Karachi in the past had multiple modes of transport and had that system improved instead of abolishing it, the successive governments would not have been facing the challenges of reviving the circular railway or bringing thousands of large-size buses. An organised transport mafia with the support of political and non-political elite creates hurdles in the way for smooth transport system.

Thus transport has been controlled or managed by decades-old buses, mini-buses, besides auto rickshaws or taxis. The private tax system brought some relief to the middle class and lower middle class families to some extent. Unless the city is given a complete transport package and its circular railway not revived, people will continue to suffer.

In 1984, one of the leading transport firms from Japan had suggested 8,000 large size buses and even an agreement had been reached but the bureaucrats foiled the attempt. Karachi has problem with water distribution rather with shortage of water. If you ask those connected with KW&SB, you would get amazing stories as how they provide illegal connections and create artificial crisis. After all in the worst water crisis we do get supply through water tankers.

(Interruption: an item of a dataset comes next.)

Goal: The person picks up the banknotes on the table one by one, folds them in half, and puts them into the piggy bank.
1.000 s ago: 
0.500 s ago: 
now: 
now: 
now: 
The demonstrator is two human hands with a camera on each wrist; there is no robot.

Therefore, as long as the city been expanded and grows in an ill- planned manner, the system of illegal water connections will continue and each year will face so called water crisis.

The massive land distribution of the city and massive illegal construction caused major destruction to this city. Thousands and thousands of residential areas and amenity plots had been converted into huge plazas and commercial areas. All of them were given illegal connections of water, electricity and gas. Sindh Board of Revenue ‘ruined’ the city by allegedly selling massive land at throwaway prices. Encroachment is one of the biggest problems in the city. Half of city’s transport problem was caused by badly constructed roads (except some of those recently constructed) and forcibly occupied service roads by street restaurants and parking mafia.

As situation stand today, Karachi is both un-manageable and ungovernable. It required some bold decisions by evolving consensus. Situation is quite explosive but it is time to avert any explosion by defusing and addressing the issue in its true perspective.

The writer is a senior columnist and analyst of Geo, The News and Jang.